### Problem
Scan the material below for the word "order", then copy every line in which it appears.

+++ Information provided +++

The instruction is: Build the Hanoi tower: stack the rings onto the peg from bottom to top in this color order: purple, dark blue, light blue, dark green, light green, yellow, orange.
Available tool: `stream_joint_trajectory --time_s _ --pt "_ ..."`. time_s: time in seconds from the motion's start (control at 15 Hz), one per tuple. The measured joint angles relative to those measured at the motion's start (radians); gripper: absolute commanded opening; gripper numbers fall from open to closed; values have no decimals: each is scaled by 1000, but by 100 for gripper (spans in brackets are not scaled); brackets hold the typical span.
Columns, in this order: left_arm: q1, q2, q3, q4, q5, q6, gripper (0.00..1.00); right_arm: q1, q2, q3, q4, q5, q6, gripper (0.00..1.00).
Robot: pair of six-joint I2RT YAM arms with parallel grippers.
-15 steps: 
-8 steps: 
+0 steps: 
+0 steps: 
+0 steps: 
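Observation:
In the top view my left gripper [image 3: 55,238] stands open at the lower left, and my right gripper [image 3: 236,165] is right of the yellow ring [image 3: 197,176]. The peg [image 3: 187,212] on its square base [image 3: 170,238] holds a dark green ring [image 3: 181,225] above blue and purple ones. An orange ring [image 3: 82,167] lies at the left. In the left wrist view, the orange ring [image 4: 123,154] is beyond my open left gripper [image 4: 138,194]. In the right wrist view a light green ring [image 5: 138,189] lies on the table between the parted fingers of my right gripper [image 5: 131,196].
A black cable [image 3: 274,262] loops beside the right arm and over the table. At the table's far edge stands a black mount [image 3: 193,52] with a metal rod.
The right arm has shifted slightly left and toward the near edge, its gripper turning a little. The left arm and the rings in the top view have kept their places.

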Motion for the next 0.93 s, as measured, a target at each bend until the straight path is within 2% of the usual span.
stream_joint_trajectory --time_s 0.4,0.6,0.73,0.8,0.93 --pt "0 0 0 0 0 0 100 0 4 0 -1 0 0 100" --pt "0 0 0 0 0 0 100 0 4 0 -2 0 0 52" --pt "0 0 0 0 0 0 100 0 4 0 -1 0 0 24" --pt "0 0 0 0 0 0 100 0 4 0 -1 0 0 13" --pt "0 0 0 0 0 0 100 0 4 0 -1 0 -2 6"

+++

### Result
The instruction is: Build the Hanoi tower: stack the rings onto the peg from bottom to top in this color order: purple, dark blue, light blue, dark green, light green, yellow, orange.
Columns, in this order: left_arm: q1, q2, q3, q4, q5, q6, gripper (0.00..1.00); right_arm: q1, q2, q3, q4, q5, q6, gripper (0.00..1.00).

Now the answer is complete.